- [Work to be completed] What is needed is an exact printout of all the data.
-- Exercise materials follows --
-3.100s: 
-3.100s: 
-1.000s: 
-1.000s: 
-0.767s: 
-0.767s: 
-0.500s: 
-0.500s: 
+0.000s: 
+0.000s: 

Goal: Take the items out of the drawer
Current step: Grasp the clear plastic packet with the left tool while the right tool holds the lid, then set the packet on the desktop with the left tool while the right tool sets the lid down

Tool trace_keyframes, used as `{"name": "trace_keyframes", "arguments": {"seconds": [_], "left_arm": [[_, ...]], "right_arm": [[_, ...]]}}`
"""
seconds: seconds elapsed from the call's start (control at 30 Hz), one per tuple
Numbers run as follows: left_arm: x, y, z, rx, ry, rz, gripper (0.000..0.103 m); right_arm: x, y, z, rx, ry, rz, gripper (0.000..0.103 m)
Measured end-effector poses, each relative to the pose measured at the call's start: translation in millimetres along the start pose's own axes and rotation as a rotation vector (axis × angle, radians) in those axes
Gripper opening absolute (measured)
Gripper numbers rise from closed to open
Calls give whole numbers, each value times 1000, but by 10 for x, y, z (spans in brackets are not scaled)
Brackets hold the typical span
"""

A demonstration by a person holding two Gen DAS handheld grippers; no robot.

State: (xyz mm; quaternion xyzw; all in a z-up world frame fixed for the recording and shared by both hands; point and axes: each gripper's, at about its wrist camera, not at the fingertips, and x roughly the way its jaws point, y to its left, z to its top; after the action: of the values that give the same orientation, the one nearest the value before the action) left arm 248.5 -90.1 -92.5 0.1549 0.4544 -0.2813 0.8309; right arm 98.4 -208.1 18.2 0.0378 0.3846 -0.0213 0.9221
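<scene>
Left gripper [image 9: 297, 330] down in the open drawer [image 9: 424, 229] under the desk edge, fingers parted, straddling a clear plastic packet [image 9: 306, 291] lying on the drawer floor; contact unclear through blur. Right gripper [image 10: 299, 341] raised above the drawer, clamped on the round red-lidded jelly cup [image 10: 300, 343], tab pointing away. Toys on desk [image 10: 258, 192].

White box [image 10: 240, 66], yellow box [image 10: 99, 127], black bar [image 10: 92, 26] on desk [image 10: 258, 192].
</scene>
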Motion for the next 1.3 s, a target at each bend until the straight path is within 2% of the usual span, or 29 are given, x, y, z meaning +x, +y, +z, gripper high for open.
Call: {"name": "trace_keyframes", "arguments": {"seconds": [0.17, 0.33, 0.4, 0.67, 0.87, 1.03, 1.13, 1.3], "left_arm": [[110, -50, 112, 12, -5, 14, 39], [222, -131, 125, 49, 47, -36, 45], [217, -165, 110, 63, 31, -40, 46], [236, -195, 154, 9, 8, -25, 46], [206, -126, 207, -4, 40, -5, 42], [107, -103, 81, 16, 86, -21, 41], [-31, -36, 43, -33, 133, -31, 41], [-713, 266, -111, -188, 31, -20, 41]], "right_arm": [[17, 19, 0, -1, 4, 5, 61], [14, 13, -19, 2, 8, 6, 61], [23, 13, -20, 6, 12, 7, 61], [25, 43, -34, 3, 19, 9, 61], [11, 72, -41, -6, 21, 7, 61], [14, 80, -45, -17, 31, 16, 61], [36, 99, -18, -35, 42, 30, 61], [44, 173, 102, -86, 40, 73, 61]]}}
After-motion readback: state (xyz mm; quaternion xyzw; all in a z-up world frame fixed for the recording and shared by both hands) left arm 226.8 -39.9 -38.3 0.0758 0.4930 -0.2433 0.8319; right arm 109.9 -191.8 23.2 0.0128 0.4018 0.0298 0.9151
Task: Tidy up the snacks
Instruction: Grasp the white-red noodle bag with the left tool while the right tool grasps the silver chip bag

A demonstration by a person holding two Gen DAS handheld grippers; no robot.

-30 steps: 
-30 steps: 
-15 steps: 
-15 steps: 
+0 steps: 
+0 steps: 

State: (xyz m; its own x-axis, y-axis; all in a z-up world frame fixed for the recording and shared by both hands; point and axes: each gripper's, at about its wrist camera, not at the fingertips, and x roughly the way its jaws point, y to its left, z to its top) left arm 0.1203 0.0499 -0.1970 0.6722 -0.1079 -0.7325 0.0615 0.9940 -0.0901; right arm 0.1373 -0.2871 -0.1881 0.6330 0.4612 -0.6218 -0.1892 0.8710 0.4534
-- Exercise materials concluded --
- [Expected output]
-3.100s: 
-3.100s: 
-1.000s: 
-1.000s: 
-0.767s: 
-0.767s: 
-0.500s: 
-0.500s: 
+0.000s: 
+0.000s: 

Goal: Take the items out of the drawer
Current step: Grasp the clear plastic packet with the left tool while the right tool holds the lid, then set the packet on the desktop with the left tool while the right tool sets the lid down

Tool trace_keyframes, used as `{"name": "trace_keyframes", "arguments": {"seconds": [_], "left_arm": [[_, ...]], "right_arm": [[_, ...]]}}`
"""
seconds: seconds elapsed from the call's start (control at 30 Hz), one per tuple
Numbers run as follows: left_arm: x, y, z, rx, ry, rz, gripper (0.000..0.103 m); right_arm: x, y, z, rx, ry, rz, gripper (0.000..0.103 m)
Measured end-effector poses, each relative to the pose measured at the call's start: translation in millimetres along the start pose's own axes and rotation as a rotation vector (axis × angle, radians) in those axes
Gripper opening absolute (measured)
Gripper numbers rise from closed to open
Calls give whole numbers, each value times 1000, but by 10 for x, y, z (spans in brackets are not scaled)
Brackets hold the typical span
"""

A demonstration by a person holding two Gen DAS handheld grippers; no robot.

State: (xyz mm; quaternion xyzw; all in a z-up world frame fixed for the recording and shared by both hands; point and axes: each gripper's, at about its wrist camera, not at the fingertips, and x roughly the way its jaws point, y to its left, z to its top; after the action: of the values that give the same orientation, the one nearest the value before the action) left arm 248.5 -90.1 -92.5 0.1549 0.4544 -0.2813 0.8309; right arm 98.4 -208.1 18.2 0.0378 0.3846 -0.0213 0.9221
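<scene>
Left gripper [image 9: 297, 330] down in the open drawer [image 9: 424, 229] under the desk edge, fingers parted, straddling a clear plastic packet [image 9: 306, 291] lying on the drawer floor; contact unclear through blur. Right gripper [image 10: 299, 341] raised above the drawer, clamped on the round red-lidded jelly cup [image 10: 300, 343], tab pointing away. Toys on desk [image 10: 258, 192].

White box [image 10: 240, 66], yellow box [image 10: 99, 127], black bar [image 10: 92, 26] on desk [image 10: 258, 192].
</scene>
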Motion for the next 1.3 s, a target at each bend until the straight path is within 2% of the usual span, or 29 are given, x, y, z meaning +x, +y, +z, gripper high for open.
Call: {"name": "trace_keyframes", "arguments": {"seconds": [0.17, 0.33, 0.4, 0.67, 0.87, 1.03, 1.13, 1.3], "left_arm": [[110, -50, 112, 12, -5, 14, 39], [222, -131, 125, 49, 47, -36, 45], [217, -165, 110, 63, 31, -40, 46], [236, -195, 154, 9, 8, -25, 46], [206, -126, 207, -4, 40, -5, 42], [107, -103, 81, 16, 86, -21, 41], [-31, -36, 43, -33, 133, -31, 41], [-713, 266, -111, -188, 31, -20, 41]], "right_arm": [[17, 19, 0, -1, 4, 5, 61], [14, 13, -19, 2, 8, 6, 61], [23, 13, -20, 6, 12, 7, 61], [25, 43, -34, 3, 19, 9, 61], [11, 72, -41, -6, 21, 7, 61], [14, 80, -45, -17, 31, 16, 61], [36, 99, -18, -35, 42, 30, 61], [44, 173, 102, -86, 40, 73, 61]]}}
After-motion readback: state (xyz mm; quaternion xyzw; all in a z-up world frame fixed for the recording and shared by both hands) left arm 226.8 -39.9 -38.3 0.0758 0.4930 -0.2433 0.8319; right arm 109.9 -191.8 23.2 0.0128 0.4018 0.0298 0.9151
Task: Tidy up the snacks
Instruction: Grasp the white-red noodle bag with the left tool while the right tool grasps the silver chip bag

A demonstration by a person holding two Gen DAS handheld grippers; no robot.

-30 steps: 
-30 steps: 
-15 steps: 
-15 steps: 
+0 steps: 
+0 steps: 

State: (xyz m; its own x-axis, y-axis; all in a z-up world frame fixed for the recording and shared by both hands; point and axes: each gripper's, at about its wrist camera, not at the fingertips, and x roughly the way its jaws point, y to its left, z to its top) left arm 0.1203 0.0499 -0.1970 0.6722 -0.1079 -0.7325 0.0615 0.9940 -0.0901; right arm 0.1373 -0.2871 -0.1881 0.6330 0.4612 -0.6218 -0.1892 0.8710 0.4534

No more output is required for this exercise.